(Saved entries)
====================

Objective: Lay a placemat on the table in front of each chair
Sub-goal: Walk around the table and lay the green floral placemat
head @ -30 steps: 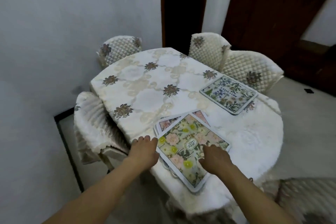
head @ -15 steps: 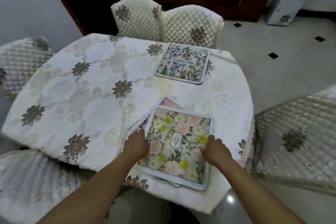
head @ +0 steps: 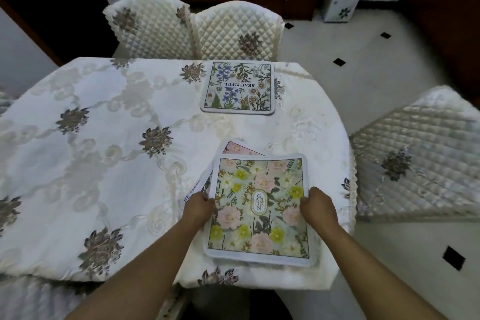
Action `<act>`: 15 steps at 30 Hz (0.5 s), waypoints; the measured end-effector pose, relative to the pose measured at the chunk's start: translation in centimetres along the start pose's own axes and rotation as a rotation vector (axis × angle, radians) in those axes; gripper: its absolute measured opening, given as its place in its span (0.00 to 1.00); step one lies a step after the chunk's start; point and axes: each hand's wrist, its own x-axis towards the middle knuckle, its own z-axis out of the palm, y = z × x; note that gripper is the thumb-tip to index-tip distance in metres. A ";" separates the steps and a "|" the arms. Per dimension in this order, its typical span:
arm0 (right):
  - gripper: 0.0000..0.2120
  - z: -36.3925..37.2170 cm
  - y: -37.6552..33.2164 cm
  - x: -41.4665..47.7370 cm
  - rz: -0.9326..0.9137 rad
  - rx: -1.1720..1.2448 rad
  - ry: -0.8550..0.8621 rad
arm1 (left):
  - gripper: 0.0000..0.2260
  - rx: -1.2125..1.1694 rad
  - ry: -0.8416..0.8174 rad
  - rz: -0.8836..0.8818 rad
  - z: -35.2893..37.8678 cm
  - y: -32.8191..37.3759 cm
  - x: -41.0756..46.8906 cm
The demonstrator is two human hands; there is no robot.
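Yellow-pink floral top placemat (head: 259,208) on stack at near bench (head: 91,163) edge; our left hand (head: 198,206) and right hand (head: 317,206) grasp its sides. Blue-flowered placemat (head: 239,87) already laid by far chair (head: 237,32). Next, we judge: lift top one off stack, carry to unserved chair.

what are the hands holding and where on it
Both hands grip the top floral placemat of the stack: left hand on its left edge, right hand on its right edge.

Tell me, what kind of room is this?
Most likely a home dining room: a table under an embroidered cloth, quilted chairs around it, and floral placemats laid on top.
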 end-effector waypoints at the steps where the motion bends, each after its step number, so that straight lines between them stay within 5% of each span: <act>1: 0.07 0.0 -0.4 -0.9 0.012 -0.002 0.021 | 0.14 0.000 -0.011 0.043 -0.5 -0.4 0.0; 15: 0.09 4.1 -10.5 -11.7 -0.097 0.070 0.144 | 0.12 0.098 0.059 0.294 -16.8 -7.7 -3.6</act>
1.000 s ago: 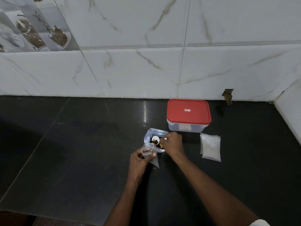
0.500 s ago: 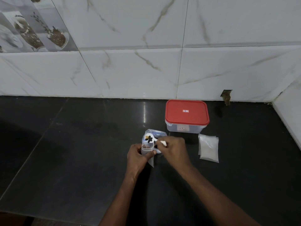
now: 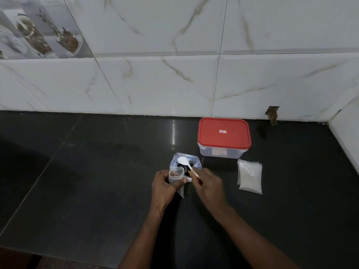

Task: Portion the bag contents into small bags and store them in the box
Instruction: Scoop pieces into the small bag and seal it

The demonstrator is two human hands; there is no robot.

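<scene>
forearms enter from 6 o'clock and meet near the middle of the table (image 3: 97, 181). the left hand (image 3: 165, 188) grips a small bag (image 3: 175, 178) upright. its fingers are curled round the clear film, the thumb lies across the front, and the mouth is held open in a rounded loop facing up. the small bag looks empty or nearly so.

just beside it at 3 o'clock, the right hand (image 3: 209, 185) pinches the handle of a spoon (image 3: 187, 167) between thumb and fingertips. the spoon's long axis runs from the pinch at 5 o'clock up to the bowl at 11 o'clock. the bowl carries a heap of white powder (image 3: 182, 159) and hangs over the open top of the big bag (image 3: 174, 161), which stands just behind the small one.

this is the relation that matters: the small bag's mouth lies at about 7 o'clock from the loaded bowl, near it and nearer to the person. the next move probably draws the spoon back along its own axis and tips it sideways over that loop. the right hand must do this while the left only steadies. the opening is narrow, so a tilt begun too early could spill powder.

farther out, at 3 o'clock from the right hand and well apart, filled bags (image 3: 250, 177) lie flat and overlapping. beyond them, at 12 o'clock, the box (image 3: 223, 152) sits near the wall (image 3: 174, 84) with its red lid (image 3: 223, 139) on.
</scene>
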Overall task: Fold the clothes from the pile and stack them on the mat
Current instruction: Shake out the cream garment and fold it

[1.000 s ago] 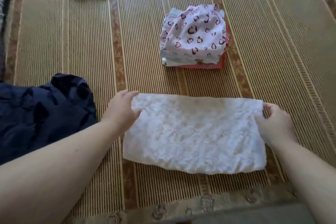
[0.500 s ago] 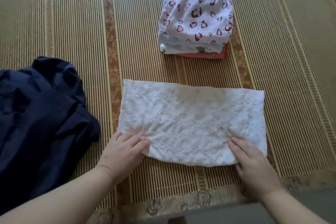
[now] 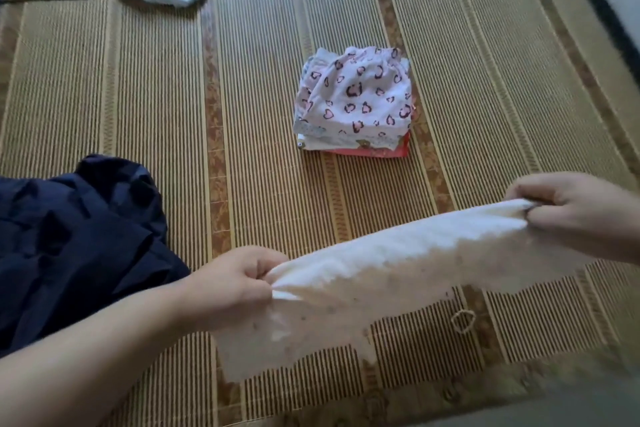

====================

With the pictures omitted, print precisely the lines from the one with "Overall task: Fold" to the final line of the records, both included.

- _WRITTEN SOLUTION_:
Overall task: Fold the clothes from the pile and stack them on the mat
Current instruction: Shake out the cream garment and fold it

[1.000 s ago] 
[0.500 s ago] 
[now] 

This is the complete answer to the exercise.